While at the La Jolla VA hospital, I was called to the ER. There was an elderly man with global aphasia (couldn't talk or even wink in response to questions). He had a piece of plastic pipe that went all the way through his glans penis. There was a metal hook which attached to the midpoint of the pipe and exited the meatus. It was a simple matter to remove it, but no one knew why he had such a piercing in the first place.

Michael McCarthy, MD, Carlsbad, California

Slide 11

The Sword in the Stone: Excalibur

The patient was a 22-year-old man who presented to the ER on New Year's Eve with a history of intermittent hematuria. On physical exam, the ER physician noted a "rock-hard prostate." The urologic consultant obtained additional history from the patient, who reluctantly told him that he had been drinking heavily at a New Year's Eve party 1 year previously, and "an angry ex-girlfriend put a thermometer in my penis while I was passed out." On repeat rectal exam, the urologist determined that the hard object was above the patient's small prostate, probably within the bladder. KUB showed a thermometer and a large stone in the lower pelvis. The patient was prepped and taken to the operating room, where cystoscopy confirmed the diagnosis. The thermometer, encased in a large stone, was removed through a suprapubic incision. Recovery was uneventful and the patient was lost to follow-up.

Henry E. Parfitt, MD, Fayetteville, North Carolina

Slide 12

An Irishman in the Outback

An incontinent, moderately demented 93-year-old Irish missionary was referred from his nursing home for a catheter insertion to assist with long-term bladder management; a uridome was not suitable, as he was uncircumcised and had a wide urethral meatus. Upon close inspection of the glans penis, a subincision was noted on the ventral aspect.

The patient had worked for more than 30 years as a missionary with aboriginal communities in central Australia and described how he acquired the subincision during a rite-of-passage ceremony approximately 60 years ago.

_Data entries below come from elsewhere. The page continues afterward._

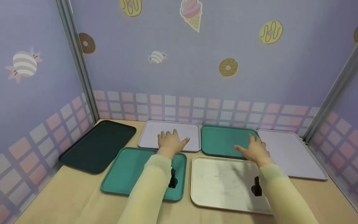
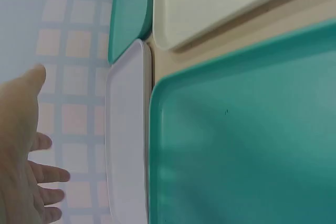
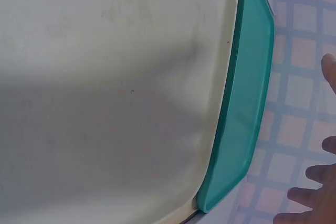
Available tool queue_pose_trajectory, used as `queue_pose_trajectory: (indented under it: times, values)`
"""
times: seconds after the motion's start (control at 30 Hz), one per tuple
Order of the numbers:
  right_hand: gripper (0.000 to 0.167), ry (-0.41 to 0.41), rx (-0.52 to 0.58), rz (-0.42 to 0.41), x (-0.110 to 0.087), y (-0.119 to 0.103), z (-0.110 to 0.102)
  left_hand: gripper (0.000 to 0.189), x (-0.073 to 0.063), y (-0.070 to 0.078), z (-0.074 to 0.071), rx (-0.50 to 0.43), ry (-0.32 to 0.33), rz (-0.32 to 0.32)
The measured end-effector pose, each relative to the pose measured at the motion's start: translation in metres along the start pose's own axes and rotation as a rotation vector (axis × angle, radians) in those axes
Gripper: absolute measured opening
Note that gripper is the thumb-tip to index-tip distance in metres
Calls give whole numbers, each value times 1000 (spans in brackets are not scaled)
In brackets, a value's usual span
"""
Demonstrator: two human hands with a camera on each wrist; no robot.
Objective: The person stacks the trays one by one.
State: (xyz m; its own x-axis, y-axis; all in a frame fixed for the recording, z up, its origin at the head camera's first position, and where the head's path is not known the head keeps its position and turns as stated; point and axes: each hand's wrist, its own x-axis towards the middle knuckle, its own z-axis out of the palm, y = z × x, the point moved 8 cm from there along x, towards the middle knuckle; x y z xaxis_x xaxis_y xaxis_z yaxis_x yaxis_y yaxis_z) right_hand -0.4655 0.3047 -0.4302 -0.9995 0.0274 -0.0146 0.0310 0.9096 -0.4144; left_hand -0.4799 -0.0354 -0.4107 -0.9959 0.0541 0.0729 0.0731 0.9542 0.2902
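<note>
My left hand [image 1: 170, 142] is held out with fingers spread, overlapping the back lavender tray [image 1: 148, 132] in the head view. Its forearm crosses above the front green tray [image 1: 129, 174]. My right hand [image 1: 256, 151], fingers also apart, overlaps the right part of the back green tray [image 1: 222, 141]. Below that forearm lies the cream tray [image 1: 219, 183], its surface marked with faint stains and a shadow. Neither hand holds anything. In the left wrist view the left hand [image 2: 21, 150] shows at the left edge, thumb out; the right hand [image 3: 317, 182] shows only its fingertips.
A dark green tray [image 1: 99, 146] lies at the far left, beside the wall. Another lavender tray [image 1: 291, 154] lies at the right. Purple walls [image 1: 179, 77] with sweets printed on them enclose the beige table [image 1: 73, 193] at the back and both sides.
</note>
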Motion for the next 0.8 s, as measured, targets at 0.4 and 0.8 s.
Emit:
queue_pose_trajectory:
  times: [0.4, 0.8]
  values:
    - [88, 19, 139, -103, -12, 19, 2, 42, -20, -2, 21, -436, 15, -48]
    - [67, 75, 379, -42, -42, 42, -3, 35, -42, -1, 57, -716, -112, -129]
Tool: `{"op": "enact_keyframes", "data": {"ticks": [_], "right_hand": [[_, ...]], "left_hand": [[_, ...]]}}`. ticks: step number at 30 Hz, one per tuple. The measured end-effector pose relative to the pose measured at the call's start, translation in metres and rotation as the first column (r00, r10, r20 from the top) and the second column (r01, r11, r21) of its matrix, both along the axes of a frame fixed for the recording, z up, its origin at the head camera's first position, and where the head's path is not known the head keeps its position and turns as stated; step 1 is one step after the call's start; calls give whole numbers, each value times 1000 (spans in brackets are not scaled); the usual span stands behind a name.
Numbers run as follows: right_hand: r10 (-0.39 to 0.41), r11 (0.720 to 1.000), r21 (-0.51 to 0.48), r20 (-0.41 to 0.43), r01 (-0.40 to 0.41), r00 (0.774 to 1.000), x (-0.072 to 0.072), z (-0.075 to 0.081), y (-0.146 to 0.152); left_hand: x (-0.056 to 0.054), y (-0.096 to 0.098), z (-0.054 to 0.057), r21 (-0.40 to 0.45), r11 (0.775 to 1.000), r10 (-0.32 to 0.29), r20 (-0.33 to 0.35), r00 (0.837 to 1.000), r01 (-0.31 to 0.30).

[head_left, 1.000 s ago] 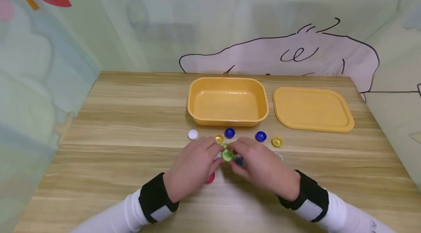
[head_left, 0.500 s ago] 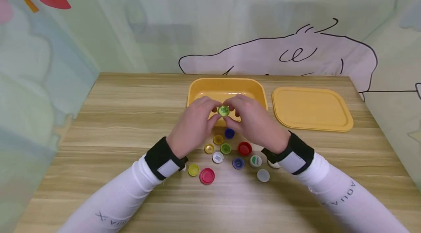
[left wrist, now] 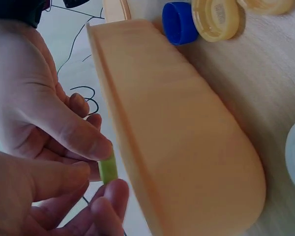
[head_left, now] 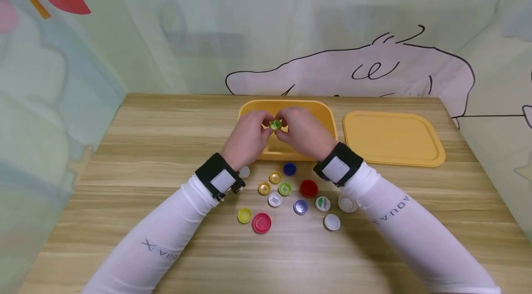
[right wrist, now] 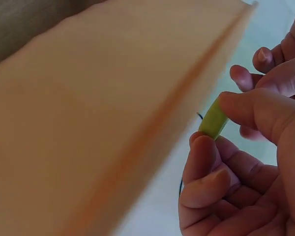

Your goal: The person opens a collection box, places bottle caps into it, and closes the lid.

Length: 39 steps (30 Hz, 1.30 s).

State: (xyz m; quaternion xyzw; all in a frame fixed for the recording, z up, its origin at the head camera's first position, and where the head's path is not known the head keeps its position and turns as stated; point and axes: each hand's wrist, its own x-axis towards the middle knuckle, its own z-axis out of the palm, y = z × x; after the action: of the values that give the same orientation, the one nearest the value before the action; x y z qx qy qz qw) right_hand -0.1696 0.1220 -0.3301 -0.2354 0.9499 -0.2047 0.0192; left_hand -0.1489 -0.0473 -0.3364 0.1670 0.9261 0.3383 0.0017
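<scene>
Fingertips of my left hand (head_left: 246, 139) and right hand (head_left: 305, 132) meet at a small green bottle cap (head_left: 275, 124) above the yellow box (head_left: 287, 152). In the right wrist view, my right thumb and a finger pinch the green cap (right wrist: 214, 119). My left fingers (left wrist: 118, 189) are at the cap's other edge in the left wrist view; how firmly they pinch is partly hidden. The hands cover much of the box's inside.
Several bottle caps lie in front of the box, among them a red cap (head_left: 309, 188), a pink cap (head_left: 261, 223), a blue cap (head_left: 289, 169) and a white cap (head_left: 332, 222). The yellow lid (head_left: 394, 138) lies flat to the right of the box.
Both hands have lifted the green cap from among the caps on the table and carried it forward over the box. Another green cap stays on the table.
</scene>
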Motion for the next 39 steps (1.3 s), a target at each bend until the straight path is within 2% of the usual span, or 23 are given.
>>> {"op": "enact_keyframes", "data": {"ticks": [6, 14, 17, 21, 27, 29, 34, 39], "right_hand": [[-11, 1000, 9, 44, 11, 999, -8, -9, -4], [-18, 999, 33, 113, 14, 993, -12, -16, -5], [-22, 999, 25, 130, 19, 991, -10, -16, -4], [-23, 1000, -3, 127, 24, 992, -4, -12, -3], [14, 999, -36, 79, -11, 997, 17, 0, -3], [27, 999, -37, 74, -25, 997, 25, 4, -4], [77, 996, -44, 42, -75, 996, 47, 9, -8], [164, 984, -69, 24, -163, 986, 67, 5, -19]], "left_hand": [[-4, 0, -5, 4, 1000, 5, 52, 999, -5], [-6, 2, -11, -35, 999, 8, 106, 994, -4], [-5, 0, -11, -45, 999, 24, 107, 994, -20], [0, -5, -6, -37, 998, 45, 63, 997, -43], [17, -17, 4, -16, 999, 42, -58, 997, -43], [25, -21, 8, -15, 999, 38, -80, 996, -39], [45, -32, 12, -39, 998, 38, -91, 995, -42], [65, -43, 9, -73, 996, 41, -93, 995, -48]]}}
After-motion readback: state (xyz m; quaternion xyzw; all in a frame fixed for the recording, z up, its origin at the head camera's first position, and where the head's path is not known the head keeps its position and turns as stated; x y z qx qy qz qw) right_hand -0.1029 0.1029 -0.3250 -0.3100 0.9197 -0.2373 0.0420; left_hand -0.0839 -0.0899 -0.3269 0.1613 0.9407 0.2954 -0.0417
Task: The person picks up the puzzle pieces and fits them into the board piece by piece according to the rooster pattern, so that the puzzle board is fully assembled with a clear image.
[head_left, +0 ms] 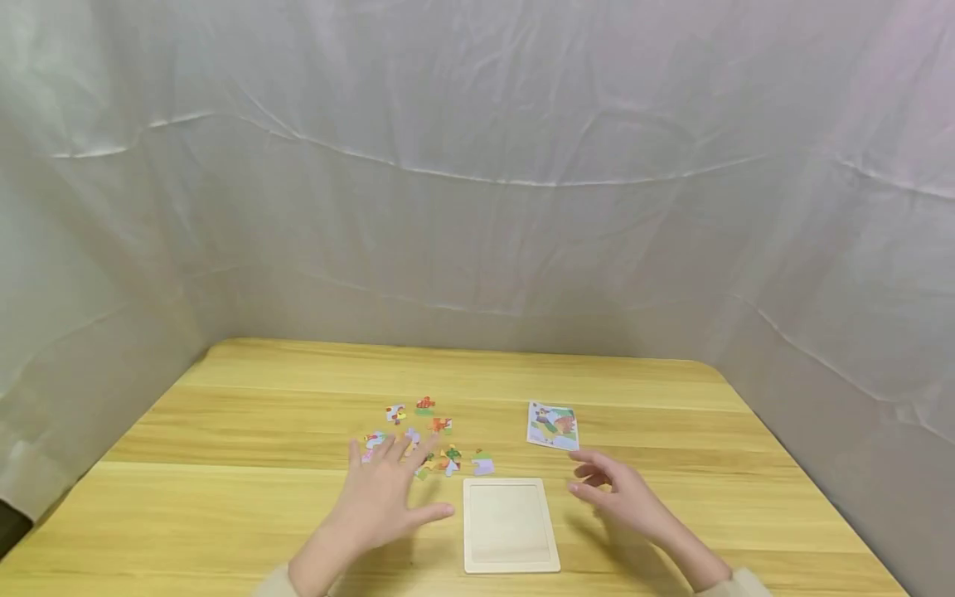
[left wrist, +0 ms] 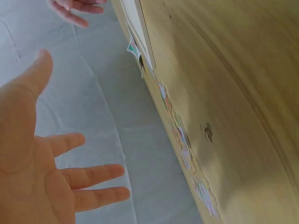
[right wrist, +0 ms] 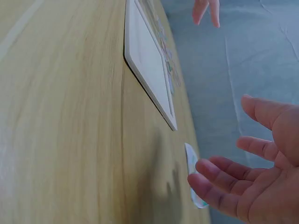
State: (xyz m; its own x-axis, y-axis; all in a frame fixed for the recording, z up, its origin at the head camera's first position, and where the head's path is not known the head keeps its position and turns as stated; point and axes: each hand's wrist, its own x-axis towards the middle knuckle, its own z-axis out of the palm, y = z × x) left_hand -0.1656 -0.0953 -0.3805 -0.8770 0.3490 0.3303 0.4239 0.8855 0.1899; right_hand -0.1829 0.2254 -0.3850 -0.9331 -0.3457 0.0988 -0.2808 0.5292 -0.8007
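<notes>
My left hand [head_left: 379,502] hovers with spread fingers over the near side of a scatter of colourful jigsaw pieces [head_left: 441,424]; the left wrist view shows it apart from the table, holding nothing. Some pieces are hidden behind its fingers. A pale, shallow-rimmed puzzle frame [head_left: 466,531] lies between the two hands, its inside bare. To the right of it, my right hand [head_left: 625,501] is held above the table, fingers loosely bent and nothing in them. Just beyond its fingertips lies a small picture card [head_left: 553,426], printed with a colourful cartoon scene.
The wooden table [head_left: 283,373] carries all of these things. Pale grey cloth [head_left: 477,240] hangs behind the table and along both sides. One jigsaw piece [head_left: 482,463] lies close to the frame's far edge.
</notes>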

He was held down on the backs of aboriginal men while another aboriginal elder used a flint stone to make the incision. The patient said these ceremonies were only performed on scorching hot days so that the hot sand and dirt could be used to tamponade the wound, and he described how the blood from the wound was shared among the aboriginals, who ingested and spread the blood onto their bodies during the subincision ceremony.

Sanjeev Bandi, MD, and Brent Gilbert, MD, Queensland, Australia

Slide 13

The William P. Didusch Center for Urologic History is located at the headquarters of the American Urological Association in Linthicum, Maryland, outside of Baltimore. The museum is named in honor of William P. Didusch, a world-renowned medical artist at the Johns Hopkins Brady Urological Institute, and the first curator of the museum. The museum opened in 1971 and houses a variety of exhibits which are open to visitors. Additional resources are available online at urologichistory.museum.